Covey describes it this way; “It focuses on what you want to be (character) and to do (contributions and achievements) and on the values or principles upon which being and doing are based.”
It provides a touchstone, a written commitment to yourself and to others, a set of “correct principles, against which every decision concerning the most effective use of your time, your talents, and your energies can be effectively measured.”
There are piles of articles out there on how to write such a statement, so I would suggest searching for guidance. Or alternatively, here is mine, for you to use as a reference. - Model Behaviours – This goes beyond being the person who visibly sets boundaries, way more important is to model the behaviour of acceptance and respect for the right of others to be flexible.
Think about this, what’s stopping you from being inflexible? I bet that there is an element of what others will think and say about it, so don’t be that person.
Don’t ask that others respect your right to be flexible and then don’t respect that same right in other people. Flexible working looks different to different people, someone else’s may not look like yours, and that’s OK. - Be Consistent – This is another one about respect for other people; if you’re going to have boundaries, then have them.
Don’t change them, don’t apply them sometimes and not others, don’t leave people not knowing.
People value consistency, they would rather you were consistent and that you said no to things based on your values than if every interaction with you were a roll of the dice. - Offer Alternatives – If you can’t make the suggested time, then suggest an alternative that works for everyone. If you can’t find an alternative then send an empowered deputy, or let the meeting go ahead without you and get a readout after.

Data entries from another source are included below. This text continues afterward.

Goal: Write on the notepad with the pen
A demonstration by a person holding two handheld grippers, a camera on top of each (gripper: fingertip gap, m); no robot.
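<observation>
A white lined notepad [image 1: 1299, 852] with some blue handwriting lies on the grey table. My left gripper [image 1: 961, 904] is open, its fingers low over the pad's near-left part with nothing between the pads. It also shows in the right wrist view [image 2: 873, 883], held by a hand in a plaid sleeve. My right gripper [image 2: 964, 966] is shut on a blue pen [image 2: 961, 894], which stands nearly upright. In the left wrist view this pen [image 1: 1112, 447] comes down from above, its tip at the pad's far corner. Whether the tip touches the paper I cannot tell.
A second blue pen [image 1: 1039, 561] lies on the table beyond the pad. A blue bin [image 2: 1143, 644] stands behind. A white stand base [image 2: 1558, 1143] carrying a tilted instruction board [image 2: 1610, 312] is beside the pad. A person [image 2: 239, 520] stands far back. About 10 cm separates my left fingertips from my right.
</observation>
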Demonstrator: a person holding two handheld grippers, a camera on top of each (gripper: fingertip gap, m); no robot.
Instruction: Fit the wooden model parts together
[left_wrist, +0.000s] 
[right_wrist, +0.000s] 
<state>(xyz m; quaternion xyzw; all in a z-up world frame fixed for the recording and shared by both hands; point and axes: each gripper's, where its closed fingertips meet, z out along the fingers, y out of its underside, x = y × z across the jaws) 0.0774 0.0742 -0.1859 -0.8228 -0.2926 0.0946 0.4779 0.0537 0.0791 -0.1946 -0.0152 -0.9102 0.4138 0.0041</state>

If you can’t make the deadline, suggest an alternative that works for you based on your capacity and your work hours.
Be honest and open, respect others and deliver when you say you’re going to deliver. Learn how to say No without saying No.
For most of us this change isn’t going anywhere soon, we will all have to learn to be flexible and to work with some degree of flexibility, but we all have to make that flexibility work for us, and accept what it looks like for others.
More than ever work needs to be about productivity and not presenteeism, with no boundaries and no natural barriers we must avoid the compunction to be online all of the time and instead focus on what needs to be done, on staying true to our values and staying within our limits.
Sometimes we need to be (in)flexible.